И опять сидим да работаем; и я чулок вяжу, и они чулочек вязать изволят. Только вдруг они этак повязали, повязали и изволят спрашивать: «А куда же ты, Николай, рубль-то денешь, что я тебе завтра подарить хочу?» «Тятеньке, – говорю, – сударыня, своему при верной оказии отправлю». «А если, – говорят, – я тебе два подарю?» «Другой, – докладываю, – маменьке пошлю». «А если три?» «Братцу, – говорю, – Ивану Афанасьевичу».

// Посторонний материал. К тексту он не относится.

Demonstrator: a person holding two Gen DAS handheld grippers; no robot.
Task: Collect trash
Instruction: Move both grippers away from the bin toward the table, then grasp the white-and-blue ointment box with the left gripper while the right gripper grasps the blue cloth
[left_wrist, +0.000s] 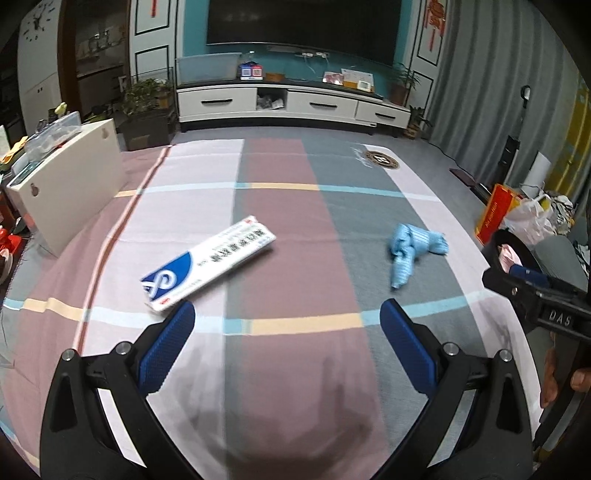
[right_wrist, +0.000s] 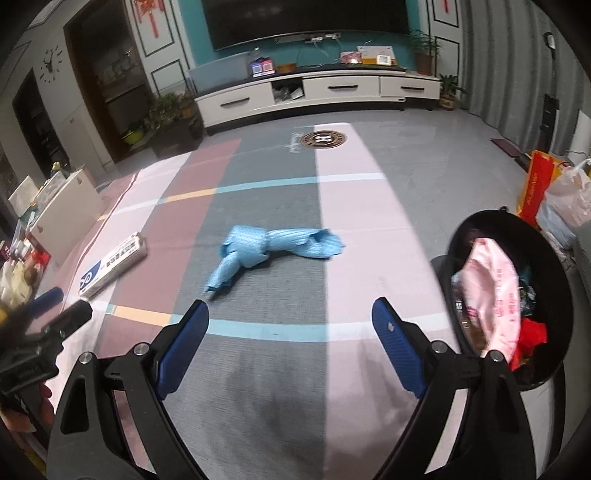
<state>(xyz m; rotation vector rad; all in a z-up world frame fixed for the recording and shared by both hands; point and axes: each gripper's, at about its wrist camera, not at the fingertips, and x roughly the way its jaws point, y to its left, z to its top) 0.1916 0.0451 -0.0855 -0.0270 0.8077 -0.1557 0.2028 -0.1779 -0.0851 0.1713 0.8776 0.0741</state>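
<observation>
A long white and blue box (left_wrist: 208, 261) lies on the striped cloth just beyond my left gripper (left_wrist: 287, 314), close to its left finger. The left gripper is open with nothing between its blue pads. A crumpled light blue cloth (right_wrist: 275, 250) lies further out in front of my right gripper (right_wrist: 290, 314), which is open and empty too. The same blue cloth (left_wrist: 413, 249) shows at the right of the left wrist view. A black bin (right_wrist: 546, 254) stands at the right edge of the cloth, holding a pink bag (right_wrist: 491, 291) and other trash.
The striped cloth (left_wrist: 288, 229) covers a wide flat surface. A white board (left_wrist: 70, 184) and clutter stand at its left edge. An orange bag (right_wrist: 535, 184) and plastic bags (right_wrist: 569, 199) sit beyond the bin. A TV cabinet (right_wrist: 317, 90) lines the far wall.
</observation>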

Они покачали головкой да изволят говорить: «Много же как тебе, братец, денег-то надо, чтобы всех оделить! Этого ты, такой маленький, и век не заслужишь».

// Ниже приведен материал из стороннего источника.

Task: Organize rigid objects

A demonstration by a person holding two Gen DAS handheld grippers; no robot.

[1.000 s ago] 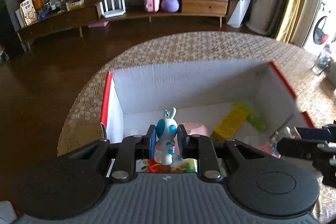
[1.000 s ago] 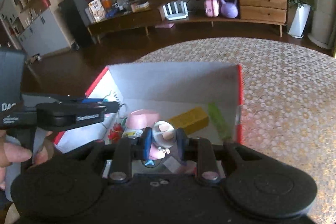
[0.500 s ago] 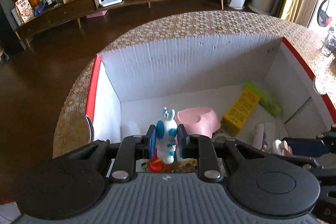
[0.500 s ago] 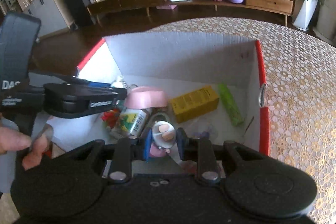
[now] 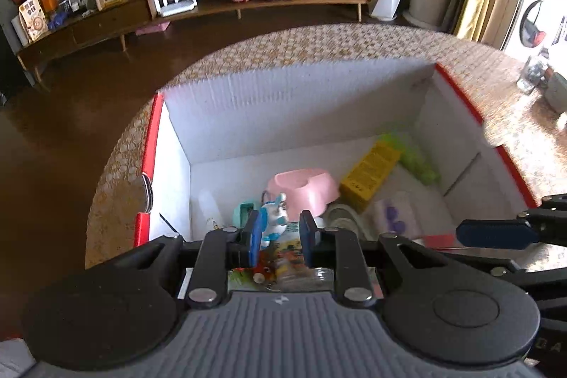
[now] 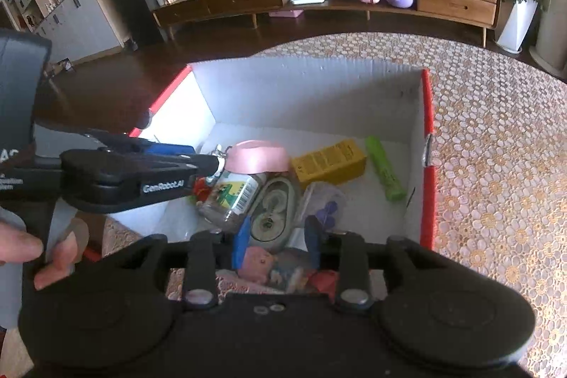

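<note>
Clock read from the near rim of the box, 12 at its far wall.

- White cardboard box [image 5: 283, 101], red outside, sits on the desk [image 6: 496, 165], which has a gold flower-patterned cloth. Both grippers reach in over the near rim, pointing steeply down.
- Left gripper [image 5: 280, 229]: works at about 9 o'clock. A small white-and-blue rabbit figure [image 5: 274, 220] sits between its blue pads, tilted, head toward 1 o'clock, leaning on the left-side pad. Cannot tell whether the other pad presses on it, so cannot tell if it is clamped or loose. A person's fingers [image 6: 39, 250] wrap the handle.
- Right gripper [image 6: 277, 232]: at 6 o'clock, jaws apart and just been opening. A small pink doll [image 6: 262, 263] lies on its side low between the fingers, just inside the near wall. The pads do not look to be pinching it.
- Already on the box floor:
  - pink bowl [image 5: 303, 188] at about 11, just beyond the rabbit;
  - yellow carton [image 5: 370, 172] at 1, lying flat, touching the bowl's side;
  - green tube [image 6: 384, 169] at 2, alongside the right-hand wall;
  - clear jar with a printed label [image 6: 230, 197] on its side at 9, under the left gripper;
  - oval grey-green item [image 6: 274, 208] in the middle, beside the jar;
  - clear packet with purple marks [image 6: 326, 204] at 4;
  - a teal piece [image 5: 244, 211] near the left wall, too blurred to name.
</note>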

«Господу, – говорю, – было угодно меня таким создать», – да с сими словами и опять заплакал; опять сердце, знаете, сжалось: и сержусь на свои слезы и плачу. Они же, покойница, глядели, глядели на меня и этак молчком меня к себе одним пальчиком и поманули: я упал им в ноги, а они положили мою голову в колени, да и я плачу, и они изволят плакать. Потом встали, да и говорят: «Ты никогда не ропщешь, Николаша, на Бога?» «Как же, – говорю, – матушка, можно на Бога роптать? Никогда не ропщу!» «Ну, он, – изволят говорить, – тебя за это и утешит».

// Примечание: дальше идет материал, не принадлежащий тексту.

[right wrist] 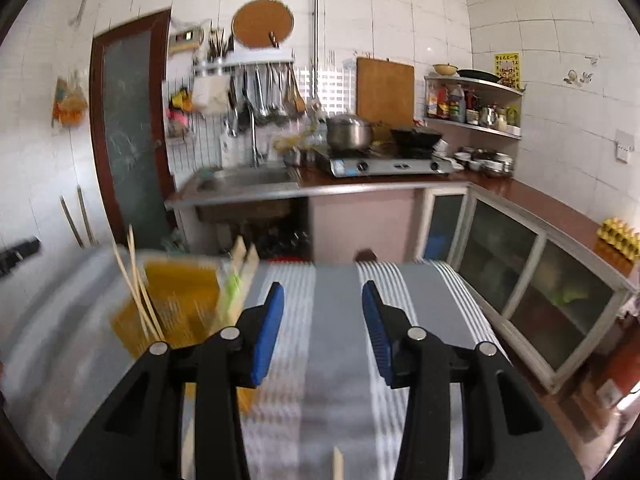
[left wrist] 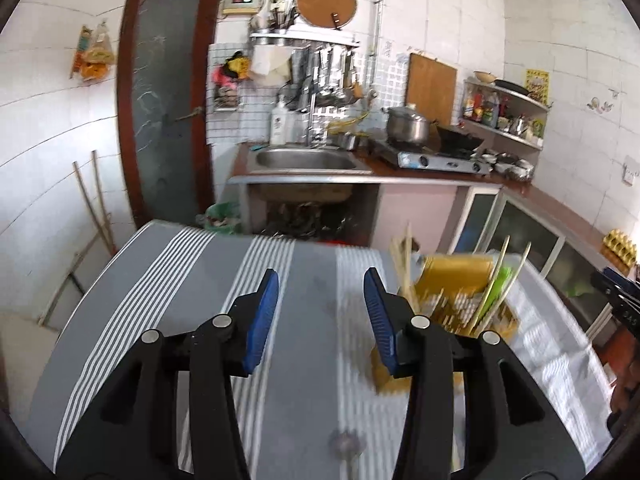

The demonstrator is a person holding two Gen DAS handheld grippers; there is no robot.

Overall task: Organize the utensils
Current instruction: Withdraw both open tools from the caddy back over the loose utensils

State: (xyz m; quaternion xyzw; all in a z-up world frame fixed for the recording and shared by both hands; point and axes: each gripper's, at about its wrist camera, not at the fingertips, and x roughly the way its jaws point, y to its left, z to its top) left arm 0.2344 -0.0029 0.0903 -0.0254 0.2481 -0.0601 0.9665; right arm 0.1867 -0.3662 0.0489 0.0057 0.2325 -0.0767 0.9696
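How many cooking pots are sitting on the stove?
2. A shiny steel pot with a lid sits on the left burner of the silver gas stove, and a black wok sits on the right burner. More cookware may be hidden behind them.

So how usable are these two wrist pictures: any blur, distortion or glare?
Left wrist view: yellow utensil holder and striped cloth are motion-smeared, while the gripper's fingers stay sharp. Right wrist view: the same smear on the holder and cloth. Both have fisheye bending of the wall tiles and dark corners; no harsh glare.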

Встали они, знаете, с этим словом, велели мне приказать, чтобы к ним послали бурмистра Дементия в их нижний разрядный кабинет, и сами туда отправились. «Не плачь, – говорят, – Николаша! тебя Господь утешит».
И точно, утешил.
При этом Николай Афанасьевич вдруг заморгал частенько своими тонкими веками и, проворно соскочив со стула, отбежал в уголок, где утер белым платочком глаза и возвратился со стыдливою улыбкой на свое место. Снова усевшись, он начал совсем другим, торжественным голосом, очень мало напоминавшим прежний:
– Встаю я, судари мои, рано: сходил потихоньку умылся, потому что я у них, у Марфы Андревны, в ножках за ширмой, на ковре спал, да и пошел в церковь, чтоб у отца Алексея после утрени молебен отслужить. Вошел я, сударь, в церковь и прошел прямо в алтарь, чтоб у отца Алексея благословение принять, и вижу, что покойник отец Алексей как-то необыкновенно радостны в выражении и меня шепотливо поздравляют с радостью. Я это отнес, разумеется, к праздничному дню и к именинам моим. Но что ж тут, милостивые государи, последовало! Выхожу я с просфорой на левый клирос, так как я с покойным дьячком Ефимычем на левом клиросе тонким голосом пел, и вдруг мне в народе представились и матушка, и отец, и братец Иван Афанасьевич. Батушку-то с матушкой я в народе еще и не очень вижу, но братец Иван Афанасьевич, он такой был… этакой гвардион, я его сейчас увидал. Думаю, это видение! Потому что очень уж я желал их в этот день видеть. Нет, не видение! Вижу, маменька, – крестьянка они были, – так и убиваются плачут. Думаю, верно, у своих господ отпросились и издалека да пришли с своим дитем повидаться. Разумеется, я, чтобы благочиния церковного не нарушать, только подошел к родителям, к братцу, поклонился им в пояс, и ушел скорей совсем в алтарь, и сам уже не пел… Потому решительно скажу: не мог-с! Ну-с; так и заутреня и обедня по чину, как должно, кончились, и тогда… Вот только опять боюсь, чтоб эти слезы дурацкие опять рассказать не мешали, – проговорил, быстро обмахнув платочком глаза, Николай Афанасьевич. – Выхожу я, сударь, после обедни из алтаря, чтобы святителю по моему заказу молебен отслужить, а смотрю – пред аналоем с иконой стоит сама Марфа Андревна, к обедне пожаловали, а за нею вот они самые, сестрица Марья Афанасьевна, которую пред собой изволите видеть, родители мои и братец. Стали петь «святителю отче Николае», и вдруг отец Алексей на молитве всю родню мою поминает. Очень я был всем этим, сударь, тронут: отцу Алексею я, по состоянию своему, что имел, заплатил, хотя они и брать не хотели, но это нельзя же даром молиться, да и подхожу к Марфе Андревне, чтобы поздравить. А они меня тихонько ручкой от себя отстранили и говорят: «Иди прежде родителям поклонись!»